__Task description__.
Go through the listing and return every line with "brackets" in it.

__Records provided__.
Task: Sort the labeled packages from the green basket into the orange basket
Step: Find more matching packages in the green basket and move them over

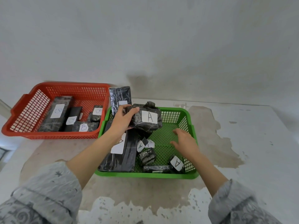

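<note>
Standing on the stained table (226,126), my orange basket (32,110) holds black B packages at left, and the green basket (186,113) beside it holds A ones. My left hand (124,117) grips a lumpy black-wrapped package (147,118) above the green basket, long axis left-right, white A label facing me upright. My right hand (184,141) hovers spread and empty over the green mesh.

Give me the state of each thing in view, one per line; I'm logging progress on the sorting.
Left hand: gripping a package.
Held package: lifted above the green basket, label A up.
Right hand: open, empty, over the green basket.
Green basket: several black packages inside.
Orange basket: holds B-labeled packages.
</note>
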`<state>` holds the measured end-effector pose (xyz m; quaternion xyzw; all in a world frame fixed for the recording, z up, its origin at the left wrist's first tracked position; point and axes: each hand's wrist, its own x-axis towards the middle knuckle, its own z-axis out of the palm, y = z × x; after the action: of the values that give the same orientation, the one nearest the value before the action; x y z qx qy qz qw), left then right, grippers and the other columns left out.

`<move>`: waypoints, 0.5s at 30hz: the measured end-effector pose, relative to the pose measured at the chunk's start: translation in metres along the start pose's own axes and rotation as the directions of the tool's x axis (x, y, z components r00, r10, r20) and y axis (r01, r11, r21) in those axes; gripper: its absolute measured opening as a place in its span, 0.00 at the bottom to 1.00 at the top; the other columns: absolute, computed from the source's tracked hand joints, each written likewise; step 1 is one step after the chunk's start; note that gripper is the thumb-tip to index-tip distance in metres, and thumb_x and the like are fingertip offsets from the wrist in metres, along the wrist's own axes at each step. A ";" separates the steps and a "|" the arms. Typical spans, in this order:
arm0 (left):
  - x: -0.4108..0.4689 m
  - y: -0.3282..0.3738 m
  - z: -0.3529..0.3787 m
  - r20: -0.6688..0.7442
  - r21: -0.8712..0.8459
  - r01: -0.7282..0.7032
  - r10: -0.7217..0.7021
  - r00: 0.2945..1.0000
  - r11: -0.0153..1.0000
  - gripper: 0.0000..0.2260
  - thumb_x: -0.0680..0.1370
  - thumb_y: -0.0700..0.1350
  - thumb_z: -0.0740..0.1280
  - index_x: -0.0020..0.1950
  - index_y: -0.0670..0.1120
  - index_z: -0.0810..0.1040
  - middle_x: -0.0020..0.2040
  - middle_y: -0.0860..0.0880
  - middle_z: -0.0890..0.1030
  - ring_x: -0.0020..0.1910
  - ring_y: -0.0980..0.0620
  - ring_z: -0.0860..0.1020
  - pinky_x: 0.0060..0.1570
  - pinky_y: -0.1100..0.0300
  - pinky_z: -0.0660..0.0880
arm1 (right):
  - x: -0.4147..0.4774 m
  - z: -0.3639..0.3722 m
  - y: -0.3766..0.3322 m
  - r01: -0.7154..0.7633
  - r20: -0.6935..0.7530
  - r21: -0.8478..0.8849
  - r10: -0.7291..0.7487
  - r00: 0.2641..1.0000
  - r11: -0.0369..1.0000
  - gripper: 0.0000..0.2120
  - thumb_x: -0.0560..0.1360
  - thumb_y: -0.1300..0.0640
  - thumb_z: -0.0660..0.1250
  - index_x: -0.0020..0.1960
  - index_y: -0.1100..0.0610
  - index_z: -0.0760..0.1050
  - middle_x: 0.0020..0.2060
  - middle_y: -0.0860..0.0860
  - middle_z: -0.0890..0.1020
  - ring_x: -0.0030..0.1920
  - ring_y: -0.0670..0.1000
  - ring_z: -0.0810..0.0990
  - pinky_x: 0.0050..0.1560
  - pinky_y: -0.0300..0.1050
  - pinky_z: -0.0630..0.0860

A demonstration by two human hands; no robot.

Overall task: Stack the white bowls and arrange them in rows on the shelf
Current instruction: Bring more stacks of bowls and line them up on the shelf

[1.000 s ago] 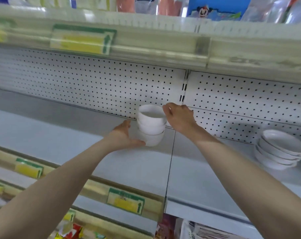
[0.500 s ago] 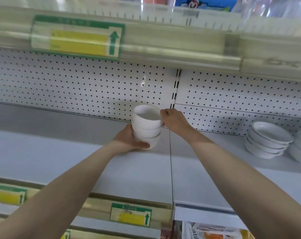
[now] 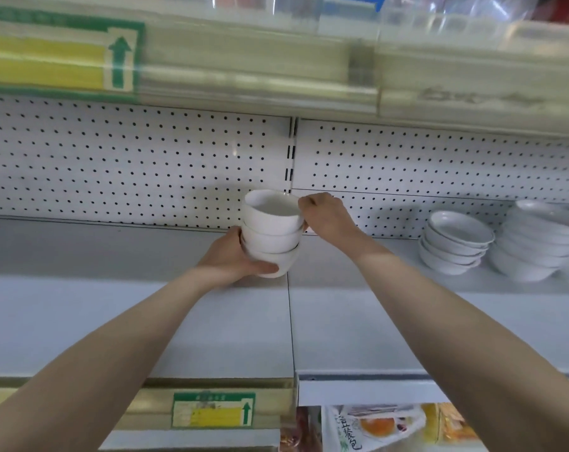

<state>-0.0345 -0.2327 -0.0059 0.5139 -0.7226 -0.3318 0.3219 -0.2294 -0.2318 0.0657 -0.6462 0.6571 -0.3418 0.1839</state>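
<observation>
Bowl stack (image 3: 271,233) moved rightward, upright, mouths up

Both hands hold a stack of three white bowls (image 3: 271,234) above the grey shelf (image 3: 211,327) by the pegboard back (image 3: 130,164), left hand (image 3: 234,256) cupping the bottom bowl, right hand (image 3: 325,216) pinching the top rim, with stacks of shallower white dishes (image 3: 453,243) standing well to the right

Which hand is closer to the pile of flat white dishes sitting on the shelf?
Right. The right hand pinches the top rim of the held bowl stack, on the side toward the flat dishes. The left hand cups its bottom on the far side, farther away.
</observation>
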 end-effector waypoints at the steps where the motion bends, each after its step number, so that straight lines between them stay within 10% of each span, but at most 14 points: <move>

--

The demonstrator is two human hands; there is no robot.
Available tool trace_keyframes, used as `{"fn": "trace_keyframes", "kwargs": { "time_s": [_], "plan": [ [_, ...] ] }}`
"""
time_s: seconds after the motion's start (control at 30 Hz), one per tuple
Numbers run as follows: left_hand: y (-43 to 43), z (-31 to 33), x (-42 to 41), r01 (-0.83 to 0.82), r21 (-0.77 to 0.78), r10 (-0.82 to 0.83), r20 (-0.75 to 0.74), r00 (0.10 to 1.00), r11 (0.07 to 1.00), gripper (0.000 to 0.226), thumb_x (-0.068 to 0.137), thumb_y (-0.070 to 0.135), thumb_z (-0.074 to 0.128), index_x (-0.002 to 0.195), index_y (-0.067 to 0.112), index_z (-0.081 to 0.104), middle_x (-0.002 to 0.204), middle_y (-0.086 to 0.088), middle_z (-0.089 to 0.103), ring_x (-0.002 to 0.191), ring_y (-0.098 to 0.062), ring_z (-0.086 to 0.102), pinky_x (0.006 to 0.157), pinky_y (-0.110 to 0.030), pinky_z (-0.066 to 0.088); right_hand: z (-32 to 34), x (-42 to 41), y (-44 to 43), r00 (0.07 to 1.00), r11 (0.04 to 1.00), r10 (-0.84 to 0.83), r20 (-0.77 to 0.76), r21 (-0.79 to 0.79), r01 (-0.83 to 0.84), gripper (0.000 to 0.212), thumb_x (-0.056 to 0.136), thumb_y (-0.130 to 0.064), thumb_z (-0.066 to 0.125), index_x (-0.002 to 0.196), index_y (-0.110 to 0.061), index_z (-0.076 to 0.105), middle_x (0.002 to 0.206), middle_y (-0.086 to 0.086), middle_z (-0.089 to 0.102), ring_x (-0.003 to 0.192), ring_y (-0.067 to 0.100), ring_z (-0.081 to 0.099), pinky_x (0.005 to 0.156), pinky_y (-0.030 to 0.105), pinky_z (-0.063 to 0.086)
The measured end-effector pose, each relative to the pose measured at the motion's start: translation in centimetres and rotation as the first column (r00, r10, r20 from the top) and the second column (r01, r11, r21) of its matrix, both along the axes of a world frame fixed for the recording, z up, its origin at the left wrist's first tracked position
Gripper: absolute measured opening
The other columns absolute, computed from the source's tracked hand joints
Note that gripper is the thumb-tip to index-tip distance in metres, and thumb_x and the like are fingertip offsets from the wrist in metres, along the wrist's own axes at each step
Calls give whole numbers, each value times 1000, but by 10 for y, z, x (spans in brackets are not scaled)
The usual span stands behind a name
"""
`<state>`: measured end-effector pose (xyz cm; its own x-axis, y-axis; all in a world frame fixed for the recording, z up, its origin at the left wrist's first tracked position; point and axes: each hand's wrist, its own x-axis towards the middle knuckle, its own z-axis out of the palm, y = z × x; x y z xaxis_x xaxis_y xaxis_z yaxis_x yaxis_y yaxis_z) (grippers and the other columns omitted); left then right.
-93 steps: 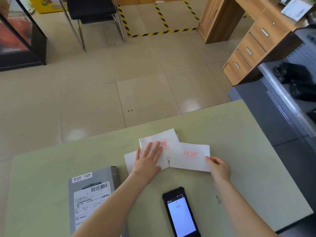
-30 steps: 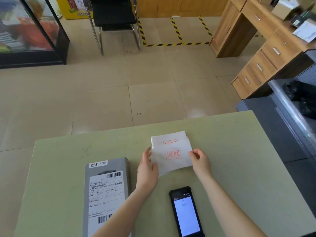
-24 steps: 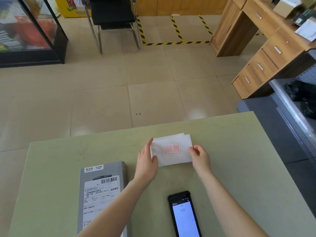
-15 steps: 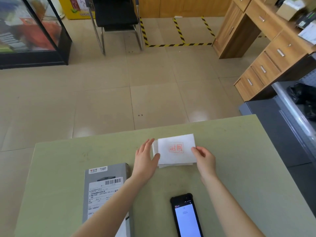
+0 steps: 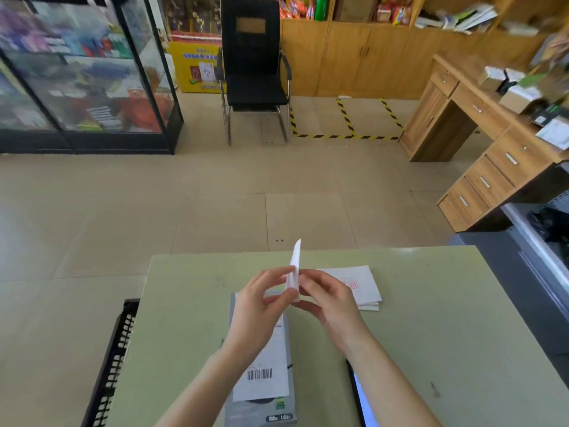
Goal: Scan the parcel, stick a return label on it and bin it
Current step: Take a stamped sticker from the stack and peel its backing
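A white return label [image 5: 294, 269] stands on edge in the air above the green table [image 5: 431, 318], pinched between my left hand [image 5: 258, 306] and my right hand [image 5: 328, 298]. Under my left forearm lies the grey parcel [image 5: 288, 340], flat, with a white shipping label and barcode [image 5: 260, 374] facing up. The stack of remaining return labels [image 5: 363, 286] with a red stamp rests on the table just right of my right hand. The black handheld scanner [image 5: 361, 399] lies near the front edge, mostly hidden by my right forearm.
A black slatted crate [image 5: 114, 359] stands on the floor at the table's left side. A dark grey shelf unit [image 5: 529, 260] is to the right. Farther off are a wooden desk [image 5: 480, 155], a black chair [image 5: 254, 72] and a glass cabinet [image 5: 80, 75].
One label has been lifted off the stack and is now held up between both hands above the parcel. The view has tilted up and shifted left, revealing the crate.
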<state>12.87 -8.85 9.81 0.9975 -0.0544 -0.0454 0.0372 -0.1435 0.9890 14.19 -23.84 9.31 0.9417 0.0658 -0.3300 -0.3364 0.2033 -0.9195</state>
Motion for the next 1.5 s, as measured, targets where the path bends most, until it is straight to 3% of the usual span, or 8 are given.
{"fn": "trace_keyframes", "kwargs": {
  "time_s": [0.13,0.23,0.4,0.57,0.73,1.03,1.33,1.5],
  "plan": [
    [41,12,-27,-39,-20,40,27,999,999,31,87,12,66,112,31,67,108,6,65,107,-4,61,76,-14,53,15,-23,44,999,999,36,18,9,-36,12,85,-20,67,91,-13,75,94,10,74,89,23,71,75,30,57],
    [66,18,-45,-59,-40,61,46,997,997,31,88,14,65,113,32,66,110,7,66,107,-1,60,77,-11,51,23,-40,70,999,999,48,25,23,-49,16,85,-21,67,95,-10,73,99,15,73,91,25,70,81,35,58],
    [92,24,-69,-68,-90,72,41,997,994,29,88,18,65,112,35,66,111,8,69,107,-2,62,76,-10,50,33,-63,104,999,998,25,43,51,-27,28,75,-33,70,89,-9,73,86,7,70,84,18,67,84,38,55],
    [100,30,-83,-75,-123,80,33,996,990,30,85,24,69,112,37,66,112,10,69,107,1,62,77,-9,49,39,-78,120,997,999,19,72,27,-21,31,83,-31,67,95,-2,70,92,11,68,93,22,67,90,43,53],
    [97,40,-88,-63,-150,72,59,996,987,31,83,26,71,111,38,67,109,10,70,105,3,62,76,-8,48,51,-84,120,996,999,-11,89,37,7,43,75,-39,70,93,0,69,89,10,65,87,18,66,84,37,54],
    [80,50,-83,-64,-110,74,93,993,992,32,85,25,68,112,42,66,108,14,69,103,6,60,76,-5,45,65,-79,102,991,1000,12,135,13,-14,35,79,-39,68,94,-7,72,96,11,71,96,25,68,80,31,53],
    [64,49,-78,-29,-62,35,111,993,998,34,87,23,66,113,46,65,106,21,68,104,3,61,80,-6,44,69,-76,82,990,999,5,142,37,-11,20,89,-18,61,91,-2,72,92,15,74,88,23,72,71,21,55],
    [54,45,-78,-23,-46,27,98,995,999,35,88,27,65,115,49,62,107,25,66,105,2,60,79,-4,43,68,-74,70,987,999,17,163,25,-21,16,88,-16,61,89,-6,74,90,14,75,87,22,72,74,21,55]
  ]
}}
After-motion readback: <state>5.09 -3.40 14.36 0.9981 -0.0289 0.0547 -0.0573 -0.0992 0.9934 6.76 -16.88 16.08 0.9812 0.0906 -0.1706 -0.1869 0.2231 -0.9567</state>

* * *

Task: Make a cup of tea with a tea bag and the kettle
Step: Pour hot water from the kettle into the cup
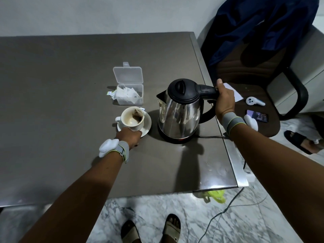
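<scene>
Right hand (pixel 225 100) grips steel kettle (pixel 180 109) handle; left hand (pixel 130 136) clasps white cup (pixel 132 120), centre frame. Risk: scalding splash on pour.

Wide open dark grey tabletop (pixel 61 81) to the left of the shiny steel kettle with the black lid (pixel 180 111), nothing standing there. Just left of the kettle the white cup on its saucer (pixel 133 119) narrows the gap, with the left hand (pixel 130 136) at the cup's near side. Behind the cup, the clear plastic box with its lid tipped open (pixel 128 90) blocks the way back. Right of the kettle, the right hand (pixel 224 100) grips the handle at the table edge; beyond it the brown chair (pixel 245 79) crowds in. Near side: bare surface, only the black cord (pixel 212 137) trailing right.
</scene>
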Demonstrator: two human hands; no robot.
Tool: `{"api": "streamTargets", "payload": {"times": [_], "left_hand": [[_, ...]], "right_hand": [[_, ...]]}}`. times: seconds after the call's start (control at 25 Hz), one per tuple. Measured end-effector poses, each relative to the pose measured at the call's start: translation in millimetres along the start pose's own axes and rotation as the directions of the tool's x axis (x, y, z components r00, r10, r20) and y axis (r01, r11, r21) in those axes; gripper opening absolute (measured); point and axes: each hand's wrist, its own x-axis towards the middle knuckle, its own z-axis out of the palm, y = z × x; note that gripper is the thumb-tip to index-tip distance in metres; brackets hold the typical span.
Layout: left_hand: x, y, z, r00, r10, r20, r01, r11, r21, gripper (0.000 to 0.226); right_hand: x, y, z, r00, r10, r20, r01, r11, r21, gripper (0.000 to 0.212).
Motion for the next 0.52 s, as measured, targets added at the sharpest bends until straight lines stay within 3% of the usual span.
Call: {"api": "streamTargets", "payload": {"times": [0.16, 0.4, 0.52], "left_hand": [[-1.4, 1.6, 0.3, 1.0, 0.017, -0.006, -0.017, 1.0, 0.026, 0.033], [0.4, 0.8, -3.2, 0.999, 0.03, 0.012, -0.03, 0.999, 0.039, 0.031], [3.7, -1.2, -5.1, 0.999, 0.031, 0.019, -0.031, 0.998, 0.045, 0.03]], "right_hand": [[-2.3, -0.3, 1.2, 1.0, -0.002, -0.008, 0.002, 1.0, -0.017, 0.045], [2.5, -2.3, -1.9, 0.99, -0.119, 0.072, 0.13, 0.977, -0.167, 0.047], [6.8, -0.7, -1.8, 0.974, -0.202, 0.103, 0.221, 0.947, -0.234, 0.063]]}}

__Result of the exercise__.
Calls give whole numbers, each value times 1000, but by 10 for y, z, x (spans in brackets are not scaled)
Tool: `{"api": "streamTargets", "payload": {"times": [_], "left_hand": [[_, ...]], "right_hand": [[_, ...]]}}`. times: seconds after the call's start (control at 25 Hz), one per tuple. Measured end-effector poses, each relative to the pose measured at the call's start: translation in millimetres along the start pose's own axes and rotation as the directions of the tool's x axis (x, y, z components r00, r10, r20) and y axis (r01, r11, r21) in those axes; gripper opening absolute (measured); point and axes: each hand's wrist, its own x-axis towards the middle knuckle, its own z-axis out of the palm, y = z × x; note that gripper is the thumb-tip to index-tip distance in metres; brackets hold the typical span.

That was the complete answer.